As an entrepreneur—and as a human being—you know that having a diverse founding team, advisory board, and team of employees is both the right thing to do and good for business.

Still not sure about this? Check out this terrific article from Scientific American, “How Diversity Makes Us Smarter” and this McKinsey report on “Why diversity matters.”

Focusing on Diversity & Inclusion can be difficult for busy founders who are trying to get a new company off the ground. That’s why we want to offer some simple and actionable advice for founders about how to create a diverse and inclusive company, starting from the very beginning. This advice is based on Techstars Founders Commitment to Diversity & Inclusion, including the Kapor Capital Founders’ Commitments. All participants in our mentorship-driven accelerators sign on to these commitments; we believe that they can be helpful to founders everywhere.  

Set Goals

Setting goals around diversity and inclusion is an important first step. You can’t meet goals you don’t set, so the very act of setting goals is meaningful—even if you don’t meet them yet.
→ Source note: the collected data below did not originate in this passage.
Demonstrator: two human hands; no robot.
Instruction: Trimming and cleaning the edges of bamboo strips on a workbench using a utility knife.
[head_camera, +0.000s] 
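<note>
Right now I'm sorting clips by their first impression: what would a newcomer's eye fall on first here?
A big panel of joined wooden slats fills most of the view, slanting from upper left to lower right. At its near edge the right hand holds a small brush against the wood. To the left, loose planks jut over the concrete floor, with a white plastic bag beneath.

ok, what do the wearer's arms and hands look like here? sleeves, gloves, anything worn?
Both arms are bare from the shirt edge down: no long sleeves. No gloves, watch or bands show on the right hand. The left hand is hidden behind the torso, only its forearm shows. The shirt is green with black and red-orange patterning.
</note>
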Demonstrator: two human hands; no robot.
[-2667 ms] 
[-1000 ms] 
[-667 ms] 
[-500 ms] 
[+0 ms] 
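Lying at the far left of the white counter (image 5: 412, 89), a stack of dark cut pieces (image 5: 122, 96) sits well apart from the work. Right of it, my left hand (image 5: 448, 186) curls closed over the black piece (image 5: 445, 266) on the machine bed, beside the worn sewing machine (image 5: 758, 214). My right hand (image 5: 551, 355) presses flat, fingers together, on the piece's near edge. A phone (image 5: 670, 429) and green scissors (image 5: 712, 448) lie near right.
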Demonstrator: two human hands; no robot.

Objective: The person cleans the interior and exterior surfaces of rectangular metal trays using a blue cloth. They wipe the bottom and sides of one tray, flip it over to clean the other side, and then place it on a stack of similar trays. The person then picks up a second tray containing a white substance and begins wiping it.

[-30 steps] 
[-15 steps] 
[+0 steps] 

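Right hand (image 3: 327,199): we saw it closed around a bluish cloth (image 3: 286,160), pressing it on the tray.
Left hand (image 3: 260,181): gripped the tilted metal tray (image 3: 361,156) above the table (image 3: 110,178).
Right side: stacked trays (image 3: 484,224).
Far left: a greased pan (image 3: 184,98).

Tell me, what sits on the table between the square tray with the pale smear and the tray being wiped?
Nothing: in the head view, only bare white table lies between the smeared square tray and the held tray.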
Of course, not all companies are the same, so nor should their goals be identical. In setting your goals, take into account your company’s funding stage, employee size, customer base, and core business.

Keep Yourself Accountable

Now that you’ve got some goals, hold yourself accountable to them. Keep track of how you’re doing, and include progress reports on D&I in your quarterly investor updates.

Review (or Set) Policies

When was the last time you looked at your company’s anti-discrimination and harassment policy? Do you even have one?

Take the time to review your policy, and if you don’t have one yet, set one. A major step toward building an inclusive environment is making sure everyone feels welcome and respected; a good way to do this is to make sure your values are reflected in your priorities.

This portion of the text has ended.